_Directions:_
The lines from the start of the records through the one containing "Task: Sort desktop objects" are to be transcribed exactly, and nothing else.

(Stored dataset items)

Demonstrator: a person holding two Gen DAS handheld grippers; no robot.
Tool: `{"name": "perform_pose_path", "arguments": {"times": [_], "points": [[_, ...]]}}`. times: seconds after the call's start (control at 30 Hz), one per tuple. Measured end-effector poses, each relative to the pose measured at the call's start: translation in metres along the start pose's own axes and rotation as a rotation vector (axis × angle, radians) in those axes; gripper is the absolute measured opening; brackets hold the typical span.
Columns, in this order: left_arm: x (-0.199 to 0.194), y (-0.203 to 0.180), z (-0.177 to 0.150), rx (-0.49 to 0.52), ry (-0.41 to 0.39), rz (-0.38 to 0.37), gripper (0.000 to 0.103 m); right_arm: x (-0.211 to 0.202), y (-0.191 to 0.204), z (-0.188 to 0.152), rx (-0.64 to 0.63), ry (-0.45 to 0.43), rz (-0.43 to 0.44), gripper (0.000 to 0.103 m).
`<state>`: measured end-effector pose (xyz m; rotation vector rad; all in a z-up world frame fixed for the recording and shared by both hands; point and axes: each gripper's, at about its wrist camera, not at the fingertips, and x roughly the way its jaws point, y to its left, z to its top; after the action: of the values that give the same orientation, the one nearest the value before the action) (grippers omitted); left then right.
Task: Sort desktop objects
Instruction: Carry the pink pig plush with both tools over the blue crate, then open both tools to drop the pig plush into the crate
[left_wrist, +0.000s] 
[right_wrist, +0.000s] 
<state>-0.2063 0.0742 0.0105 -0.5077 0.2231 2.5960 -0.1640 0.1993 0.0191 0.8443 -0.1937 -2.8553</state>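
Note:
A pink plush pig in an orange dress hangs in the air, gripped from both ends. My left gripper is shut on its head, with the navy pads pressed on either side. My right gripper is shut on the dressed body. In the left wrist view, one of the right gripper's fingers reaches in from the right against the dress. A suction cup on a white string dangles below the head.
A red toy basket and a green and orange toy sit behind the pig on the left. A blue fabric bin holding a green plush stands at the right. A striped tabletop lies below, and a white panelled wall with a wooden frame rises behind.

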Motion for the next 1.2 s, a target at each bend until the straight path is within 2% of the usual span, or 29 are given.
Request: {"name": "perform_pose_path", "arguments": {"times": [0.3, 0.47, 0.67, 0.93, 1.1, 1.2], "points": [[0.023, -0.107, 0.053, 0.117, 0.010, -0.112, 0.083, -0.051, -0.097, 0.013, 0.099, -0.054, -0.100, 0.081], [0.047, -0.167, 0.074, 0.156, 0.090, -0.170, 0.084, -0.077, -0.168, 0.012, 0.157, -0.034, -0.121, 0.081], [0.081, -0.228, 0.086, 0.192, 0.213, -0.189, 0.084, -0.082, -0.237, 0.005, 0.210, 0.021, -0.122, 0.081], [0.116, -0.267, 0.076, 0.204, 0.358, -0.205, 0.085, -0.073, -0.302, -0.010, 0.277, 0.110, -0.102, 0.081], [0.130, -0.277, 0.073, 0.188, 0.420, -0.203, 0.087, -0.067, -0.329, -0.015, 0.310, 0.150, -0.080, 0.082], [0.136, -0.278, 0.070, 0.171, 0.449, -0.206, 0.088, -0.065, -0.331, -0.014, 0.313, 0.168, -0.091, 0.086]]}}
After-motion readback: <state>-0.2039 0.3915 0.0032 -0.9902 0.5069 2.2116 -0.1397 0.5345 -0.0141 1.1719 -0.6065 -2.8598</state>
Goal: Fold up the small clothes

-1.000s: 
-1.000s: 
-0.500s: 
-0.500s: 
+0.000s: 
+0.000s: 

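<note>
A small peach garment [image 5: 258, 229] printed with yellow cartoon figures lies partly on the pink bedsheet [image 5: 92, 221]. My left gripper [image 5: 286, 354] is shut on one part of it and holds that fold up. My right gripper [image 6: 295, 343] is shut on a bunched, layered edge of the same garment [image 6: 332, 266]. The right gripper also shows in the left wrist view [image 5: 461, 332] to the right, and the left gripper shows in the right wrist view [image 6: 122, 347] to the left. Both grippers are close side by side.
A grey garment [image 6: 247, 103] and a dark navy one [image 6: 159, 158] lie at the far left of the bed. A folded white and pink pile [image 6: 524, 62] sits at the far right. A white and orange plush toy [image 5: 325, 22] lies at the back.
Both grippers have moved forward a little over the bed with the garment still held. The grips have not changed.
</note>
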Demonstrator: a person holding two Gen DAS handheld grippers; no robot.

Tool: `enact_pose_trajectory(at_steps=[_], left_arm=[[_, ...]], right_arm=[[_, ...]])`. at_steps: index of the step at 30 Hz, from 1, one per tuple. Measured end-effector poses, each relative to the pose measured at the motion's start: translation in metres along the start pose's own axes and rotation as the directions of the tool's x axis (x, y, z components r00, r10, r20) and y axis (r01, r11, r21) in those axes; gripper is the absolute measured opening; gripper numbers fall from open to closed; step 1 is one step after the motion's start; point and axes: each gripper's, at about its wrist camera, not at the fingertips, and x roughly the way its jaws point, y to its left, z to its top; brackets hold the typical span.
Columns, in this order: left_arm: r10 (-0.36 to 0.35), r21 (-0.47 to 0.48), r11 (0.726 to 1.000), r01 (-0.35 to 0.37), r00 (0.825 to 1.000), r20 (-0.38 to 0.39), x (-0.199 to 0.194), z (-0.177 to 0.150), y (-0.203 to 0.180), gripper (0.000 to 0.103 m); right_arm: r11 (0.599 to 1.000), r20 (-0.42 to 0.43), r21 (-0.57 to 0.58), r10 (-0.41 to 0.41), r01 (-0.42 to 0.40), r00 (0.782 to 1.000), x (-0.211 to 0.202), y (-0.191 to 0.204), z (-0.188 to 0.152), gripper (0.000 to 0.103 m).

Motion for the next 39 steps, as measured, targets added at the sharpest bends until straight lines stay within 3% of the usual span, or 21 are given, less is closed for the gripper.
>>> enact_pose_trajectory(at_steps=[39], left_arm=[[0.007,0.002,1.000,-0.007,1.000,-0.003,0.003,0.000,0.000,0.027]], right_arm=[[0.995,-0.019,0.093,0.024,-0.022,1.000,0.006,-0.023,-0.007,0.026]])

_Answer to the problem:_
Demonstrator: a person holding two Gen DAS handheld grippers; no robot.
Tool: `{"name": "perform_pose_path", "arguments": {"times": [_], "points": [[_, ...]]}}`. times: seconds after the call's start (control at 30 Hz), one per tuple. Measured end-effector poses, each relative to the pose measured at the call's start: translation in metres along the start pose's own axes and rotation as a rotation vector (axis × angle, radians) in those axes; gripper is the absolute measured opening; brackets hold the typical span.
Columns, in this order: left_arm: x (-0.199 to 0.194), y (-0.203 to 0.180), z (-0.177 to 0.150), rx (-0.49 to 0.52), ry (-0.41 to 0.39), rz (-0.38 to 0.37), gripper (0.000 to 0.103 m); right_arm: x (-0.211 to 0.202), y (-0.191 to 0.204), z (-0.188 to 0.152), rx (-0.64 to 0.63), ry (-0.45 to 0.43), rz (-0.43 to 0.44), gripper (0.000 to 0.103 m).
`<state>`: measured end-effector pose (xyz m; rotation vector rad; all in a z-up world frame fixed for the recording and shared by both hands; point and axes: each gripper's, at about its wrist camera, not at the fingertips, and x roughly the way its jaws point, y to its left, z to its top; after the action: of the values that give the same orientation, the one nearest the value before the action) (grippers omitted); left then right.
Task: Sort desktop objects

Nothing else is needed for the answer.